In the newsgroups I see a lot of questions about how to back up and recover SharePoint. I decided it was time to put some of my ideas out here. This blog entry will cover options that come out of the box with SharePoint, with the exception of SharePoint Designer. It will talk about the different needs that DR addresses and it will show you how to use different features to meet those needs. For the most part these features work best with small to medium sized environments, but the information will be good for enterprise admins as well.
When we start talking about disaster recovery we need to decide on just what kind of disaster we are talking about. In this paper we will cover two types of disasters; content deletion and catastrophic failure. You will want to take different measures depending on the type of recovery you want to protect your environment from. In this blog we will address catastrophic failure first, then content recovery.

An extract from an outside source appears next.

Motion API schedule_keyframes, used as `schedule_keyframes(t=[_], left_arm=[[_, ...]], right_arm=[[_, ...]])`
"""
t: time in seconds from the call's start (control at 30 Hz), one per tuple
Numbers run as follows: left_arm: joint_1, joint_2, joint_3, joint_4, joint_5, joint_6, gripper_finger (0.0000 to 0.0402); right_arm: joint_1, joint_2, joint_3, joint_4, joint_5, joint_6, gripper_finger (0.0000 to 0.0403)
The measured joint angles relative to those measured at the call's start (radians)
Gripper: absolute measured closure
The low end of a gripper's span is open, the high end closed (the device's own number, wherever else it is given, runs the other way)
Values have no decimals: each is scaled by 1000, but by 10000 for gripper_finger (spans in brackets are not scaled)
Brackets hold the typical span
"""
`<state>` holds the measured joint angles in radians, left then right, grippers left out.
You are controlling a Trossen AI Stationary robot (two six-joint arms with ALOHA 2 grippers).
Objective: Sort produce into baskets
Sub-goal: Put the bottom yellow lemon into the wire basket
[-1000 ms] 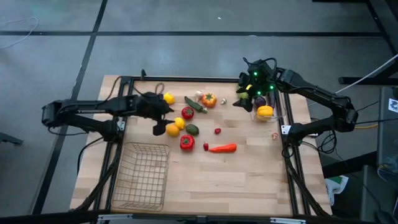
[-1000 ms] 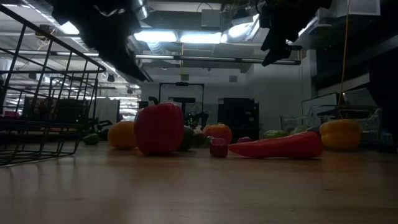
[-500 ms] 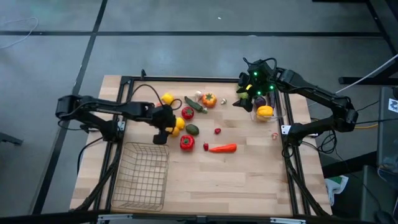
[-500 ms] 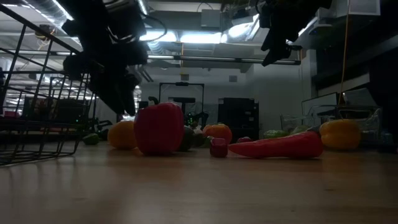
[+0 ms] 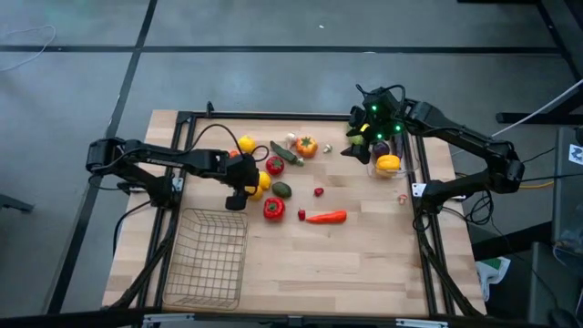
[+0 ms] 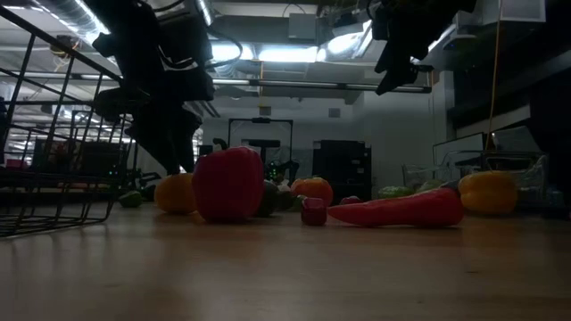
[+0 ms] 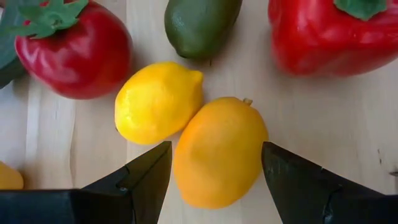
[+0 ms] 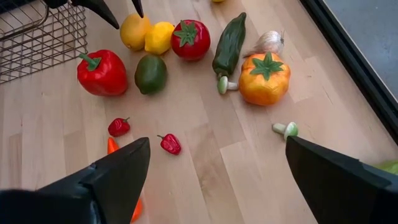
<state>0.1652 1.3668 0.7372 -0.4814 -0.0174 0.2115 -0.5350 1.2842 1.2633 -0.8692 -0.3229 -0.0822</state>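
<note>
Now my left claw [image 7: 214, 165] sits open around the orange lemon [image 7: 219, 151] on the bench [image 7: 336, 118]. My right claw [image 8: 217, 171] waits, wide open.

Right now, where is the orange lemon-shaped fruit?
In the left wrist view the orange fruit lies between the open left claw's fingers, touching the yellow lemon. In the high view it sits left of centre, above the wire basket.

You're looking at a lab or workshop: a framed wooden table [image 5: 364, 264] on grey concrete floor [image 5: 273, 82], ceiling strip lights [image 6: 268, 53] overhead and dark equipment racks [image 6: 343, 169] (dimly seen) behind.
</note>
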Motion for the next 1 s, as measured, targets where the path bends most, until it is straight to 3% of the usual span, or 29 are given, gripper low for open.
schedule_keyframes(t=[0.23, 0.73, 1.0], left_arm=[[0, 0, 27, -8, 0, 11, 156], [42, -1, 66, -108, -5, 212, 157], [39, 60, 66, -108, 1, 238, 157]], right_arm=[[0, 0, 0, 0, 0, 0, 31], [0, 0, 0, 0, 0, -1, 31], [0, 0, 0, 0, 0, -1, 31]])
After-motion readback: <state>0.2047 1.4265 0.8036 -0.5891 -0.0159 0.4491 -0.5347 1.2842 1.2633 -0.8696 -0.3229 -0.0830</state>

If you want to protect your SharePoint farm against catastrophic disaster you have two aspects of SharePoint to keep in mind; configuration and content. In the 2007 versions of SharePoint Microsoft has added a facility for making backups with the intent of recovering from catastrophic failures. This can be found in the Central Administration web site on the Operations page under the "Backup and Restore" heading. If you click "Perform a Backup" you can see that quite a bit is covered. Since this is at the Farm level it includes any web applications you have as well as your Config and Search databases. Any of your SharePoint environment that exists in SQL is covered here, as well as some information from your WFEs. When you choose to do a backup here you are asked where you would like the backup to be saved. It is important to know that this backup process runs in two distinct steps. The first runs on the WFE that Central Admin is running on and the second runs on the SQL server. For your backup to be successful both processes, and the users they are running as must have access to the directory where you point Central Admin. That is why the example is a UNC path instead of a local path. The WFE portion of the backup process runs as the Central Admin app pool id. The SQL portion runs under the context of the account that the SQL services are running as. Both accounts must have write access to the directory for your backups to be successful.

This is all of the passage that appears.